Addicts’ difficulties in recognizing and tolerating painful affects are explored and greatly clarified. The tendency for the affects of depression and anxiety to remain somatized, unverbalized and undifferentiated in addicts, results in a defective stimulus barrier and thus leaves such individuals ill-equipped to deal with their feelings, and predisposes them to drug use. Their work also focuses in greater depth on the major problems that addicts have in relation to positive and negative feelings about themselves and in relation
to other people.

Krystal and Raskin believe that addicts have major difficulties in being good to themselves and in dealing with their positive and negative feelings toward others because of rigid and massive defenses such as splitting and denial. They maintain that drug users take drugs not only to assist in defending against their feelings, but also briefly and therefore “safely” to enable the experience of feelings like fusion (oneness) with loved objects, which are normally prevented by the rigid defenses against aggression.

The problem of ego regression among narcotic addicts has been addressed by Zinberg (1975) from a rather different perspective than most of the other authors cited here.
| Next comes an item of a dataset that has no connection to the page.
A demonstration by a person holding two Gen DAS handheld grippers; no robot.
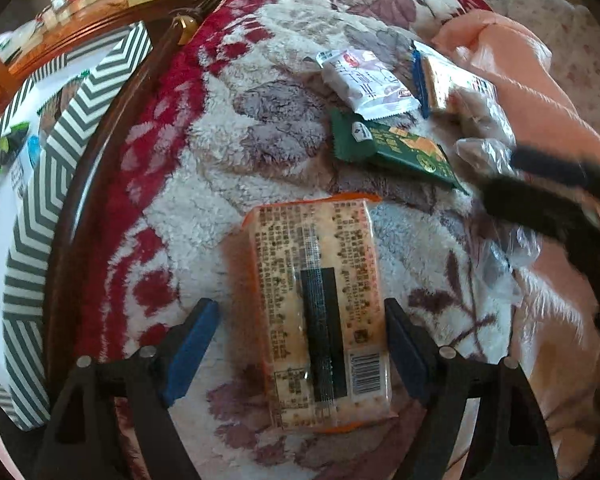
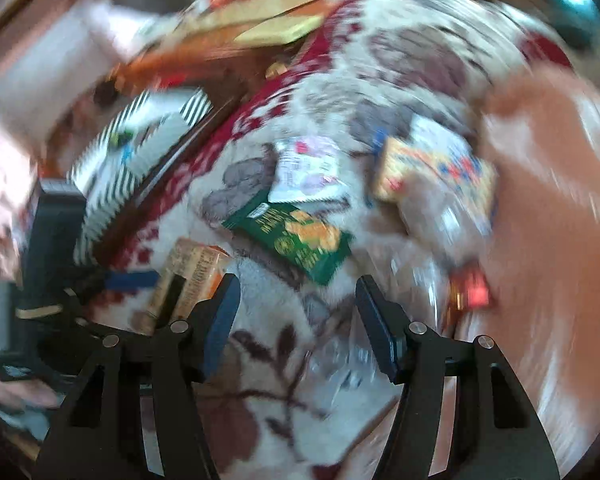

Zinberg minimizes factors of psychopathology and proposes an alternative explanation for the uniformly regressed appearance and behavior of addicts.

Zinberg develops his thesis around the concept of relative autonomy of the ego. He suggests that the enforced social isolation and deviant status of illicit narcotics users result in a sufficient reduction of balanced input from external reality as to undermine the ego’s relative autonomy from the id, and simultaneously affect superego structures which are maintained by social supports.

The cyclical nature of addiction in which the user continuously cycles from high to low and back again serves to keep drive tension high which results in increased dependence on the environment for
obtaining drugs and for whatever is left of coherent social relations, thus weakening relative autonomy from the environment.

Under such conditions, Zinberg notes, the ego could be expected to undergo a regressive process resulting in the “typical impulse-ridden, psychopathic junkie” who is the subject of most clinical studies.